§ **Goal of the exercise**
What lines in the material hold the string "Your"? Copy out each of them.

= = = = = = =

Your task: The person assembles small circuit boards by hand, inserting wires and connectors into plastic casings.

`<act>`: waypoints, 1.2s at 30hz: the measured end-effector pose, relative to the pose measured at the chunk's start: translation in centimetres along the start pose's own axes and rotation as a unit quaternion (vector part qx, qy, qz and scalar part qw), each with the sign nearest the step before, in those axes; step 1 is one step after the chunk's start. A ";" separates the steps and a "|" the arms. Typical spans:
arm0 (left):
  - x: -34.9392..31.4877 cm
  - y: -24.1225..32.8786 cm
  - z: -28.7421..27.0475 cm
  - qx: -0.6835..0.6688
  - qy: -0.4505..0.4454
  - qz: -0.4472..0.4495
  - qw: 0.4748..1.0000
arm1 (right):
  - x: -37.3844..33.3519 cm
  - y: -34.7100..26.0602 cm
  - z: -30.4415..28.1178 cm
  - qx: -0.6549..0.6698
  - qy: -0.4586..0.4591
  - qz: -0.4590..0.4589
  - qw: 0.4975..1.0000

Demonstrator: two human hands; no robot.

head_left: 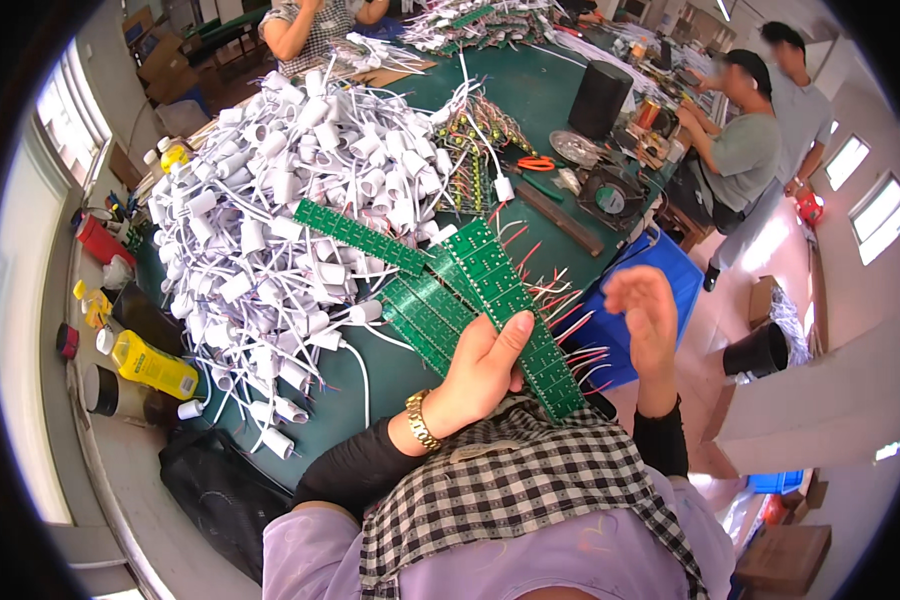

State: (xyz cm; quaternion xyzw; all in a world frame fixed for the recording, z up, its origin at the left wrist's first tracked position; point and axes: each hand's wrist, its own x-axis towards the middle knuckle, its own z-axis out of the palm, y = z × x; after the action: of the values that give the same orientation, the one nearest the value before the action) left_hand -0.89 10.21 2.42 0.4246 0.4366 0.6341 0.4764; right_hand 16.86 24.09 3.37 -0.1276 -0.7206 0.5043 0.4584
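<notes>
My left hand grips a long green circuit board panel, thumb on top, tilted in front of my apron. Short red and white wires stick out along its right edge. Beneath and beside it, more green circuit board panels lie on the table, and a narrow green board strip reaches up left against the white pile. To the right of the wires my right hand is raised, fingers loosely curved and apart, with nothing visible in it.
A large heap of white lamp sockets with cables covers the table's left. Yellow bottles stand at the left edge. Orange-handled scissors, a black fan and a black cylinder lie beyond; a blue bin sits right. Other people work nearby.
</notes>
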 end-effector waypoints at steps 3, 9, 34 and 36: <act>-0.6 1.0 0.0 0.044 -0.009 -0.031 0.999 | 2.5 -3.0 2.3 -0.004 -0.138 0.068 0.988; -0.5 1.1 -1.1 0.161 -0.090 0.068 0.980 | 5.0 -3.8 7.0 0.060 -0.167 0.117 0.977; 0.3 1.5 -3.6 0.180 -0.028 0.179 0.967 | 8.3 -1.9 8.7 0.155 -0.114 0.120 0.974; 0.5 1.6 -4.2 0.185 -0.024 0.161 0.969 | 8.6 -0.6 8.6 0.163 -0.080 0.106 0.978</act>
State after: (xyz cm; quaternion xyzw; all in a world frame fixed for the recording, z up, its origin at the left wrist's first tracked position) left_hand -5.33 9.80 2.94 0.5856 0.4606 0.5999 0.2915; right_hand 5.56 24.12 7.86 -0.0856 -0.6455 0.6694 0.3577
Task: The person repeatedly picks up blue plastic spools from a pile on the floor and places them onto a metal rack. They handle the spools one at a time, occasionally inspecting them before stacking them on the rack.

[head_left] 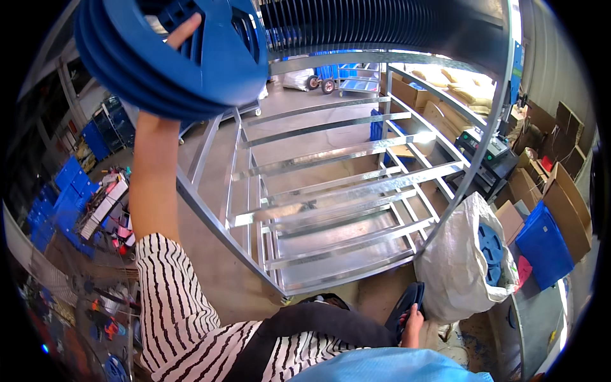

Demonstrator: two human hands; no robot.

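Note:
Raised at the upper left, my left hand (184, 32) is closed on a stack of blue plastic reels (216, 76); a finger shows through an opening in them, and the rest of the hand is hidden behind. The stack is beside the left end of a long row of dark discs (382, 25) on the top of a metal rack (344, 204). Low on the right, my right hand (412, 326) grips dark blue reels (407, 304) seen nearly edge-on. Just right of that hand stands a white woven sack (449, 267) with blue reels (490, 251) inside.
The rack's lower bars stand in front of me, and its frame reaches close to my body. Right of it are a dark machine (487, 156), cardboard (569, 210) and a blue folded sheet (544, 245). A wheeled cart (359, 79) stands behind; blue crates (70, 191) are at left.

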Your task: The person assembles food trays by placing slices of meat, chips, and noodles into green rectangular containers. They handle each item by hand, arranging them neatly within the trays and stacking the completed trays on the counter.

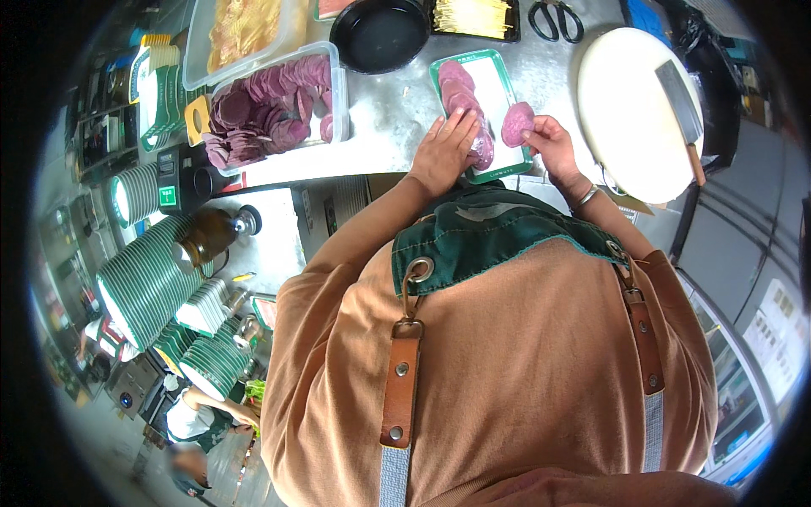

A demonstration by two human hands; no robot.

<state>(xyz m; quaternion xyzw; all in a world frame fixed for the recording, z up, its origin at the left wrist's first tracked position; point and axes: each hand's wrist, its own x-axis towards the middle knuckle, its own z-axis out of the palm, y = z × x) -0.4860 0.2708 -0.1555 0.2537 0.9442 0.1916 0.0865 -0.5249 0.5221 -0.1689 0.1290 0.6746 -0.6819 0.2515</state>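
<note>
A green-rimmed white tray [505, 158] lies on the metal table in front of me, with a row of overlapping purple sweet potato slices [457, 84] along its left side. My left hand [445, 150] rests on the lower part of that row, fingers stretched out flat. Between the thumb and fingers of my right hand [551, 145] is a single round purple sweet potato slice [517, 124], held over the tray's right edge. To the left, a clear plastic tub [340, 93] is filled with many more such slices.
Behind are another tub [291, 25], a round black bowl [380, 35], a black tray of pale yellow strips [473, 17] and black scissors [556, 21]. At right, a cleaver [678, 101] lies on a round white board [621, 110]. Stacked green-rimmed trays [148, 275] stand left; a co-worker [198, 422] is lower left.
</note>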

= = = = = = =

§ **Exercise answer**
Your task: The person assembles small circuit boards by hand, inserting wires and connectors into plastic casings.
Your task: The person assembles food trays by placing slices of meat, chips, and noodles into green rectangular containers. They handle each item by hand, arranging them neatly within the trays and stacking the completed trays on the counter.

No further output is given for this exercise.